В восемь тридцать резкое торможение. До девяти мы еще не свободны, но можем растянуться на полу и дать отдых ногам, не способным даже доковылять до чулана, взять со льда что-нибудь из питья. Иногда chef du personnel приносит пиво (пиво официально выдавалось как экстренное средство взбадривания). Хотя кормили нас съедобно и не более, насчет спиртного патрон не скупился, каждому позволяя два литра вина в смену и зная, что без официальных двух литров плонжер украдет три. Вдобавок в нашем распоряжении оставались многие недопитые бутылки, так что прикладывались мы и часто, и усердно, – штука полезная, работается под хмельком как-то повеселей.
Подобным образом прошло четыре дня, потом еще один, когда было получше, потом другой, когда похуже. К концу недели весьма ощущалась потребность в отдыхе. У завсегдатаев бистро моей гостиницы существовал обычай крепко напиваться субботним вечером, и я, имея впереди свободный день, охотно к ним примкнул. Упившись донельзя, мы разошлись в два часа ночи, с тем чтобы отсыпаться до полудня. Полшестого меня внезапно разбудили. Посланный из отеля ночной сторож сдергивал одеяло и грубо тряс меня.
– Вставай! – орал он. – Tu n’es bien saoulé la gueule, pas vrai? [54] Ничего, очухаешься! Человек срочно нужен – работать давай иди.
– Как это работать? – сопротивлялся я. – У меня выходной.
– Выходной у него! Раз работа, так исполнять должен. Вставай!
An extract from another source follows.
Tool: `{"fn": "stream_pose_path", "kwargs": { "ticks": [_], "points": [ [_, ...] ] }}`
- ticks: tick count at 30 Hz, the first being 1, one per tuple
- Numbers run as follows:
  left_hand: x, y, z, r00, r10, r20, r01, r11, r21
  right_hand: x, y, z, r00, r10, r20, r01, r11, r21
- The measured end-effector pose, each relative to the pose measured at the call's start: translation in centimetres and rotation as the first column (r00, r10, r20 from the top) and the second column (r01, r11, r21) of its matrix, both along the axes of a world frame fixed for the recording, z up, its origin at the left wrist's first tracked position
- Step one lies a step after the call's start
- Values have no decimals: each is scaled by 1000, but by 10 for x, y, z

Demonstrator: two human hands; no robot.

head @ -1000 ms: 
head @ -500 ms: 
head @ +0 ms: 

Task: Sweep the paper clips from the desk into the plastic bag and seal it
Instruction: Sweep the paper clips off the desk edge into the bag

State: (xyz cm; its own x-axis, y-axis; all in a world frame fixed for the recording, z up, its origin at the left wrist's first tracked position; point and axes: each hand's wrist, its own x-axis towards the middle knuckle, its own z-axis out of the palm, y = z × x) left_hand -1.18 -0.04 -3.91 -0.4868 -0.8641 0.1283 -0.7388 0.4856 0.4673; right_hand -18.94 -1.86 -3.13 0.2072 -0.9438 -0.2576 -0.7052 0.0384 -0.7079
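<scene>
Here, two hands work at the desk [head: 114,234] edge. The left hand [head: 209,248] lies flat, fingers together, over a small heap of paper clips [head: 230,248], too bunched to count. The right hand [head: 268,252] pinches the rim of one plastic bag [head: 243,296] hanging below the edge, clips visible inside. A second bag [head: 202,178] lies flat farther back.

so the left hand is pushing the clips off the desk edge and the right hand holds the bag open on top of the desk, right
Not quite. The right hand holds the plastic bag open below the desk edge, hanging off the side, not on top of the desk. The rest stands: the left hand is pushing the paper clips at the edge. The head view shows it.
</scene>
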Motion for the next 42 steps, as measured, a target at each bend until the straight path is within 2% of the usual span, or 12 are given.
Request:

Я встал и вышел на улицу, позвоночник раздроблен, под черепом пылающий костер. Ни о какой работе речи быть не могло. Однако после часа под землей самочувствие совершенно пришло в норму. Подвальная жара не хуже турецкой бани выпаривает почти любое количество спиртного. Плонжеры пользуются этим. Возможность влить в глотку литры вина и пропотеть, пока не начались всякие неприятности для организма, – завидное преимущество жизни плонжера.
XII
Лучше всего бывало мне в отеле, когда я помогал официанту четвертого этажа. Мы работали в небольшой кладовой, сообщавшейся с кафетерием через подъемный люк. Упоительная прохлада после подвала, и работа – главным образом полировка серебра и стеклянных бокалов, весьма гуманный вид труда. Официант Валенти, парень вполне приличный, наедине со мной общался почти как с равным, хотя, конечно, грубил при свидетелях, ибо официантам не пристало любезничать с плонжерами. В удачные для него дни Валенти подкидывал мне несколько франков от своих чаевых. Миловидный юноша двадцати четырех лет, а по виду восемнадцати, он, как и большинство официантов, следил за внешностью, умел носить одежду. В черном фраке и белом галстуке, сияя свежим лицом и пробором гладко зачесанных каштановых волос, смотрелся настоящим воспитанником Итона [55], при том что с двенадцати лет сам зарабатывал себе на жизнь, пробиваясь буквально из канавы. Опыт его уже включал и беспаспортный переход границы, и пятьдесят суток ареста в Лондоне за отсутствие разрешения на работу, и любовную связь с клиенткой отеля, старой богачкой, подарившей ему алмазный перстень и потом обвинившей в краже. Приятно было поболтать с ним, покуривая, выдыхая дым в шахту подъемника.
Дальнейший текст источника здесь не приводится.